Je ne suis pas fan des Polonais Kaliszek/Spodyriev et je pense que je ne le serai jamais. Je les trouve systématiquement surcotés en composantes, au niveau des Skating Skills en particulier. Leurs bases ne sont pas très bonnes, leurs choix de programmes cette années sont trop similaires : disco pour la RD, "Dirty Dancing" pour la danse libre. Maksym est meilleur danseur que sa partenaire qui surjoue beaucoup pour compenser.
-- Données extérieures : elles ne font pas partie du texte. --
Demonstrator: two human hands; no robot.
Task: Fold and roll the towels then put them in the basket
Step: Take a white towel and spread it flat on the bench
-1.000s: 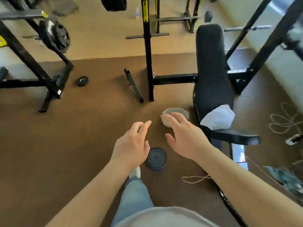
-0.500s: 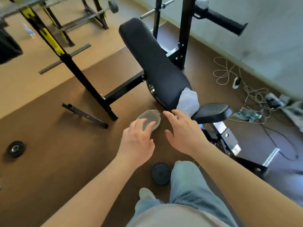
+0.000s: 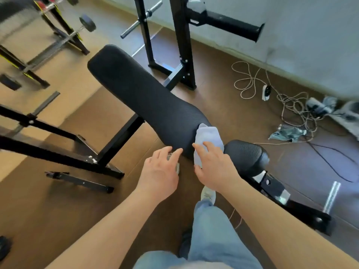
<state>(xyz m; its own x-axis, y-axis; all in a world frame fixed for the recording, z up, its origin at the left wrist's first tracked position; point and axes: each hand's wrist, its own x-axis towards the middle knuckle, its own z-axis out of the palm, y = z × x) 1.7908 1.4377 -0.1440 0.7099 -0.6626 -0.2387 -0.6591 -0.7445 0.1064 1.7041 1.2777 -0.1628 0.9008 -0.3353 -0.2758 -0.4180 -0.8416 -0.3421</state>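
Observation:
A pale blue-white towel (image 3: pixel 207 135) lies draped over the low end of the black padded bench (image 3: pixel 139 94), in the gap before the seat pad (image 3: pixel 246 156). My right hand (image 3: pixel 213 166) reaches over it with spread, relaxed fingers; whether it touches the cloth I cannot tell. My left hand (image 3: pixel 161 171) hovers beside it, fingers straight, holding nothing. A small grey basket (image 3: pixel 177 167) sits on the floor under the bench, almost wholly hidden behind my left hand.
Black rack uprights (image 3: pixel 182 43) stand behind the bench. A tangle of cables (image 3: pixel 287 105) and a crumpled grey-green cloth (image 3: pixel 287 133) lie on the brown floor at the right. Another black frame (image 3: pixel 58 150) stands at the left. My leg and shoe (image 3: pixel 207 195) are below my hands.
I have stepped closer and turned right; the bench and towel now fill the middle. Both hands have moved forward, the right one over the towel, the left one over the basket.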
Le programme plaît au public car le thème est un grand standard du cinéma musical, mais je le trouve "facile". Bien que je ne sois pas non plus une adepte du couple canadien Soucisse/Firus (107.19/175.80), trop académique dans ses choix et interprétation, je les aurais sans doute classés devant Natalia et son associé. 109.23 points pour la danse libre leur conservent la 7ème place avec un total de 183.42. Marie-Jade Lauriault et Romain Le Gac sont 8èmes avec 102.86/166.28, et Julia Wagret et Pierre Souquet-Basiège 9èmes avec 100.74/161.99. Les deux teams français réalisent une performance plus convaincante que lors de la danse rythmique, et surtout exemptes d'incident(s) coûteux. Il semblerait que Marie-Jade et Romain soient dans une période de flottement, tandis que Julia et Pierre sont plutôt dans une courbe ascendante. On attend de les revoir aux Elites et en Challenger Series où ils auront sûrement  à coeur de montrer meilleur visage.